Source: Kathryn Sikkink, "The Power of Principled Ideas: Human Rights Policies in the United States and Western Europe," in Ideas and Foreign Policy: Beliefs, Institutions, and Political Change, ed. Judith Goldstein, and Robert O. Keohane, (Cornell University Press, 1993), p.140.
It is not difficult to see that states like China and Russia very often belong in field IV. The US after the end of the Cold War has moved more towards field I and III, but still chooses to remain in field II on matters like convention setting up International Criminal Court. That the US, Russia, and China should appear on the fight hand side of the table seems very interesting. This can partly be explained as the "big three" rule, as I will set out in section 5, but Andrew Moravcsik also offers a very interesting explanation.

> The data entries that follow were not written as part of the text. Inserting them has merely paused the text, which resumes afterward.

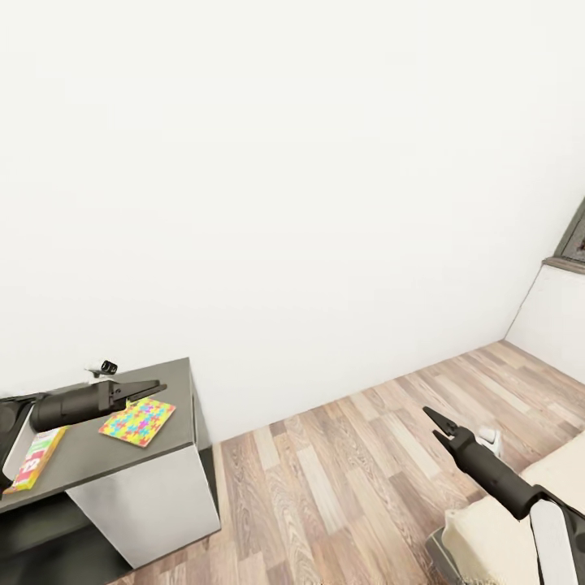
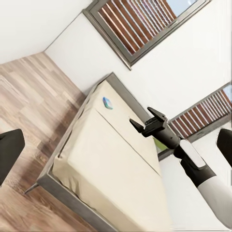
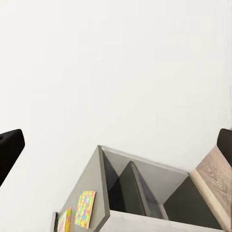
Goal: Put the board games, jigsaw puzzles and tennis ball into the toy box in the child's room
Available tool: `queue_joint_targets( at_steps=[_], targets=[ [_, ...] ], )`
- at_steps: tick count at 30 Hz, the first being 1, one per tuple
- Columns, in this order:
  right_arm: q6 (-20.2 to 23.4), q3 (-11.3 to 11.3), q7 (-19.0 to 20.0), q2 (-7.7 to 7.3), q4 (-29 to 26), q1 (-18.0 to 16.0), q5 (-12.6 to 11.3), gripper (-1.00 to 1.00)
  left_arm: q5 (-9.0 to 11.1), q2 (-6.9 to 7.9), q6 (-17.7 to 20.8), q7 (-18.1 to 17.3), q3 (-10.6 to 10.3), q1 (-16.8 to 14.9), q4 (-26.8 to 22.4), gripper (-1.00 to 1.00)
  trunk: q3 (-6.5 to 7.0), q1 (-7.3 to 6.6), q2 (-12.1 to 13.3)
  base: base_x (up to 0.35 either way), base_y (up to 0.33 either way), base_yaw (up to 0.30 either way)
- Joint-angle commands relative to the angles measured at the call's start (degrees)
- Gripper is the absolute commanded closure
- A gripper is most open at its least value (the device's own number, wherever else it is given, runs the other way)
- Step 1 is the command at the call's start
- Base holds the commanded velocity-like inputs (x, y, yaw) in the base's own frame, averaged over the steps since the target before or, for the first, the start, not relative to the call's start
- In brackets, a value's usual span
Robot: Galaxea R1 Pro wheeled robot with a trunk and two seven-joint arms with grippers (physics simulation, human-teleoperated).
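Neither the left pincer (image 1: 150, 387) nor the right pincer (image 1: 431, 416) holds anything; both are spread open. A multicoloured jigsaw square (image 1: 137, 421) and a yellow-green game box (image 1: 34, 459) lie on the dark-grey tabletop (image 1: 97, 463), and a small blue game box (image 2: 107, 102) lies on the beige-mattressed bed (image 2: 111, 164), so packing seems barely begun. Bare wood-plank floor (image 1: 349, 479) separates the tabletop's edge from the bed.

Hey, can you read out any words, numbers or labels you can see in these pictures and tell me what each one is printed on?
No text can be read.
Board game on the cabinet top: red marks on yellow-green, too blurred to read.
Jigsaw puzzle: coloured pieces only, no lettering.
Small blue box on the bed: too small to tell.
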Motion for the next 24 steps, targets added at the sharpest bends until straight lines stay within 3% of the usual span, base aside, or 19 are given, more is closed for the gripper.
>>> queue_joint_targets(
  at_steps=[1, 14, 24],
  targets=[
    [0.34, -0.08, 0.15, 0.02, -0.01, -0.08, -0.03, -1.00, 0.01, 0.03, 0.60, -0.20, 0.00, -0.03, -0.02, -1.00, -0.16, 0.04, -0.13, 0.000, 0.000, -0.262],
    [0.27, -0.09, 0.21, 0.09, -0.07, -0.08, 0.04, -1.00, -0.08, 0.03, 0.56, -0.18, 0.01, -0.05, -0.02, -1.00, -0.28, 0.04, -0.13, 0.022, 0.000, -0.274],
    [0.37, -0.46, 0.21, -0.22, -0.02, -0.08, -0.05, -1.00, -0.08, 0.03, 0.40, -0.05, 0.01, -0.05, -0.02, -1.00, -0.28, 0.04, -0.13, 0.213, -0.003, -0.279]
  ],
)
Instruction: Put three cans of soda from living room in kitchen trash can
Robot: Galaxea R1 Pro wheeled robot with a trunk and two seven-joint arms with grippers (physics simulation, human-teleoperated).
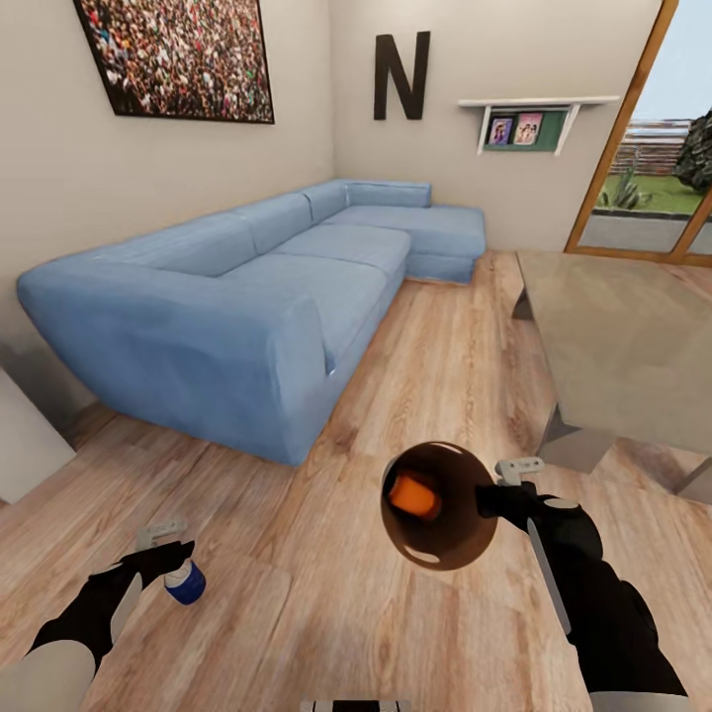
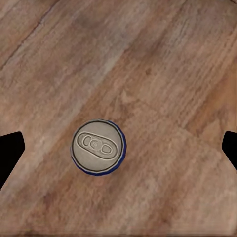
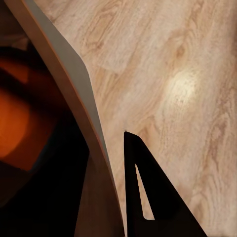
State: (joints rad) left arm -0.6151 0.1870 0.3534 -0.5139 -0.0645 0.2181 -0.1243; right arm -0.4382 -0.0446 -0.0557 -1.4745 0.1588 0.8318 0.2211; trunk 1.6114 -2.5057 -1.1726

Moravscik describes the distinctiveness of international human rights regimes, as compared to other international institutions governing trade, monetary, environmental, or security policy, as a regime not designed primarily to regulate policy externalities arising from societal interactions across borders, but to hold governments accountable for purely internal activities. Human rights regimes are not generally enforced by interstate action. Instead, they empower individual citizens to bring suit to challenge domestic activities of their own government (obviously, here Moravscik speaks only of multilateral institutions). Moravcsik examines the establishment of the European Convention for the Protection of Human Rights and Fundamental Freedoms (ECHR) during the years 1949-1950, and finds that established democracies (continuous democracy since a date before 1920: Denmark, Sweden, Netherlands, Norway, UK, Luxembourg) often allied with dictatorships and transitional regimes (Greece, Turkey) in opposition to reciprocally binding human rights enforcements. The primary proponents of reciprocally binding obligations were the governments of newly established democracies (continuous democracy only since a date between 1920 and 1950: Austria, France, Italy, Iceland, Ireland, Germany).